##### Information provided
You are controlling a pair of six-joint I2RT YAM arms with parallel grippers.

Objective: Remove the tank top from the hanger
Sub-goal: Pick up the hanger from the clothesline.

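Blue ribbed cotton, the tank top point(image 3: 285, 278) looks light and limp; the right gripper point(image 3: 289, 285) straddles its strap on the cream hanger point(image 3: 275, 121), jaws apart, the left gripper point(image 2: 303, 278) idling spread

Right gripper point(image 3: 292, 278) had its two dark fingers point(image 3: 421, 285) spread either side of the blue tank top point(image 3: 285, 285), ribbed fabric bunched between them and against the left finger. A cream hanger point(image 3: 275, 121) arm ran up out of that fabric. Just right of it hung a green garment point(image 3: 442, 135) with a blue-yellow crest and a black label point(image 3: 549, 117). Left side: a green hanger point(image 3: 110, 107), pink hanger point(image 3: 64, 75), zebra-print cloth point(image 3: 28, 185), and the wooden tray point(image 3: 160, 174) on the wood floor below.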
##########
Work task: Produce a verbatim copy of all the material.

Result below:
You are controlling a pair of six-joint I2RT YAM arms with parallel grippers.

Objective: Remove the tank top from the hanger
Sub-goal: Pick up the hanger from the clothesline.

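Blue ribbed cotton, the tank top point(image 3: 285, 278) looks light and limp; the right gripper point(image 3: 289, 285) straddles its strap on the cream hanger point(image 3: 275, 121), jaws apart, the left gripper point(image 2: 303, 278) idling spread

Right gripper point(image 3: 292, 278) had its two dark fingers point(image 3: 421, 285) spread either side of the blue tank top point(image 3: 285, 285), ribbed fabric bunched between them and against the left finger. A cream hanger point(image 3: 275, 121) arm ran up out of that fabric. Just right of it hung a green garment point(image 3: 442, 135) with a blue-yellow crest and a black label point(image 3: 549, 117). Left side: a green hanger point(image 3: 110, 107), pink hanger point(image 3: 64, 75), zebra-print cloth point(image 3: 28, 185), and the wooden tray point(image 3: 160, 174) on the wood floor below.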

Nothing more remains to be added to this answer.